A study by Boston Consulting Group (BCG) suggests that organisations that lead in technology development are gaining a first-mover advantage when it comes to artificial intelligence (AI) and using agentic AI to improve business processes.

What is striking about BCG’s findings, according to Jessica Apotheker, managing director and senior partner at Boston Consulting Group, is that the leading companies in AI are mostly the same ones that were leaders eight years ago.

“What this year’s report shows is that the value gap between these companies and others is widening quite a bit,” she says. In other words, BCG’s research shows that organisations that have invested disproportionately in technology achieve a higher return from that investment.

Numerous pieces of research show that a high proportion of AI initiatives are failing to deliver measurable business success. BCG’s Build for the future 2025 report shows that the companies it rates as the best users of AI generate 1.7 times more revenue growth than the 60% of companies in the categories it defines as stagnating or emerging.

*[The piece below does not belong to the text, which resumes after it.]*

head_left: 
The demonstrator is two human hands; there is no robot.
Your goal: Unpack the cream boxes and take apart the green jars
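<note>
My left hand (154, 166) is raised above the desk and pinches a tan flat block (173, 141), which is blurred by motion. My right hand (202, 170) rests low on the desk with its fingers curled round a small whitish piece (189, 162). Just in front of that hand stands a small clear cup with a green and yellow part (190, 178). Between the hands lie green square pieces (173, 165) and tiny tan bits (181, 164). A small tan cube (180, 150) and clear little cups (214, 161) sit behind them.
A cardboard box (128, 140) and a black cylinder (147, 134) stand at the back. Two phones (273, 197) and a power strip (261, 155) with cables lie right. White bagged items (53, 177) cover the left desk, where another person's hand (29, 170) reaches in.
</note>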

For Ilan Twig, co-founder and chief technology officer (CTO) at Navan, AI projects that fail to deliver value are indicative of how businesses use AI technology. Too often, AI is dropped on top of old systems and outdated processes. 

Building on RPA

However, there is certainly a case to build on previous initiatives such as robotic process automation (RPA).

Speaking at the recent Forrester Technology and Innovation Summit in London, Bernhard Schaffrik, principal analyst at Forrester, discussed how agentic AI can be built on top of a deterministic RPA system to provide greater flexibility than what existing systems can be programmed to achieve.

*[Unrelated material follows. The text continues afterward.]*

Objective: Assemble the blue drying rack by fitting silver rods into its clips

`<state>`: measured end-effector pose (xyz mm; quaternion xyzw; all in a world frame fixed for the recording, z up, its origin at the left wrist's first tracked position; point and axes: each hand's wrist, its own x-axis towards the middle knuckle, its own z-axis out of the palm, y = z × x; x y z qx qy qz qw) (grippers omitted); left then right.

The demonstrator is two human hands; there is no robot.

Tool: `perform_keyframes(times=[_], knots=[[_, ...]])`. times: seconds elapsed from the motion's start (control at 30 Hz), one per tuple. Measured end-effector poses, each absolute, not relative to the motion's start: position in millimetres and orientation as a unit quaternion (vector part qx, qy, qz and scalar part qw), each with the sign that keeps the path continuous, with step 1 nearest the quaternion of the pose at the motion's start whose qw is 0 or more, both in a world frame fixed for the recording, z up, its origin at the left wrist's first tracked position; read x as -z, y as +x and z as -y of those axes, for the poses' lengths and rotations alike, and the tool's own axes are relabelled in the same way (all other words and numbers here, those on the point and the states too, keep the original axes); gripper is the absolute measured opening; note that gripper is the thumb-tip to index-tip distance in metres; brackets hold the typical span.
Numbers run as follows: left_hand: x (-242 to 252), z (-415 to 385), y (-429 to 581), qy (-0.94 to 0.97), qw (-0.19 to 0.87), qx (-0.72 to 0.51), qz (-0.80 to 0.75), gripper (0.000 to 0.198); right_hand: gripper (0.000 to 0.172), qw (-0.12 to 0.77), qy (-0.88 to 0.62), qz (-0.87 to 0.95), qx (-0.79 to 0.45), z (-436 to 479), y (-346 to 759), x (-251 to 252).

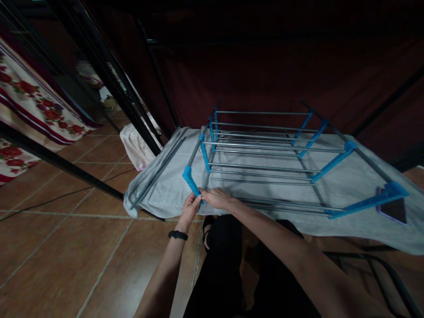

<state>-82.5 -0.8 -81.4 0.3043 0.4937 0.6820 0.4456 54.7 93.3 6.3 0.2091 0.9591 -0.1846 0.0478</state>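
Observation:
A rack of grey metal rods and blue plastic brackets lies across the bed-like surface in front of me. My left hand grips the lower end of the front-left blue bracket, fingers closed round it. From the right, my right hand meets it there, its fingers pinched at the same bracket end. Whatever small part sits between those fingertips is hidden. Rods near the front pass behind my right forearm. Toward the right end, another blue bracket joins the rack's side pole.
A grey blanket lies under the rack. Loose rods rest on its left part. A phone lies beneath the right bracket. Black frame poles rise at left, near a floral curtain. A cable crosses the tiled floor.

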Motion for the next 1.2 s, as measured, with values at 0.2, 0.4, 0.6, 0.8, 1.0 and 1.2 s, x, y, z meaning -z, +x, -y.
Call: perform_keyframes(times=[0.2,0.4,0.6,0.8,1.0,1.2], knots=[[81.1,3.9,-80.7,0.341,0.407,-0.652,-0.542,0.039,0.054,0.048,0.201,-0.961,0.184,-94.1,54.0,-5.9],[72.3,2.7,-67.2,0.320,0.377,-0.652,-0.574,0.038,0.052,0.046,0.216,-0.964,0.145,-88.2,54.9,-4.3],[71.2,0.1,-54.3,0.309,0.302,-0.670,-0.603,0.032,0.050,0.039,0.218,-0.965,0.139,-85.4,55.0,-5.7],[69.0,-0.7,-51.6,0.325,0.271,-0.656,-0.625,0.031,0.048,0.032,0.206,-0.969,0.132,-88.0,52.9,-4.5],[62.8,5.5,-62.5,0.345,0.317,-0.658,-0.590,0.033,0.036,0.004,0.254,-0.963,0.094,-78.0,61.3,-5.3],[66.1,4.6,-65.4,0.392,0.293,-0.625,-0.609,0.024,0.039,0.002,0.268,-0.961,0.071,-69.8,69.5,-0.7]])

The analyst firm uses the term “process orchestration” to describe the next level of automating business processes, using agentic AI in workflow to handle ambiguities far more easily than the programming scripts used in RPA.

“Classic process automation tools require you to know everything at the design stage – you need to anticipate all of the errors and all the exceptions,” says Schaffrik.

He points out that considering these things at design time is unrealistic when trying to orchestrate complex processes. But new tools are being developed for process orchestration that rely on AI agents.

A strong data foundation

Boston Consulting Group (BCG) says prerequisites for the successful roll-out of AI agents include strong data foundations, scaled AI capabilities and clear governance.

Standardisation of data is a key requirement for success, according to Twig. “A big part of the issue is data,” he says. “AI is only as strong as the information it runs on, and many companies don’t have the standardised, consistent datasets needed to train or deploy it reliably.”

Within the context of agentic AI, this is important to avoid miscommunications both at the technology infrastructure level and in people’s understanding of the information. But the entire data foundation does not have to be built all at once.

BCG’s Apotheker says companies can have an enterprise-wide goal to achieve clean data, and build this out one project at a time, providing a clean data foundation on which subsequent projects can be built. In doing so, organisations are able to gain a better understanding of the enterprise data these projects require while they ensure that the datasets are clean and good data management practices are followed.

A working agentic AI strategy relies on AI agents connected by a metadata layer, whereby people understand where and when to delegate certain decisions to the AI or pass work to external contractors. It’s a focus on defining the role of the AI and where people involved in the workflow need to contribute. 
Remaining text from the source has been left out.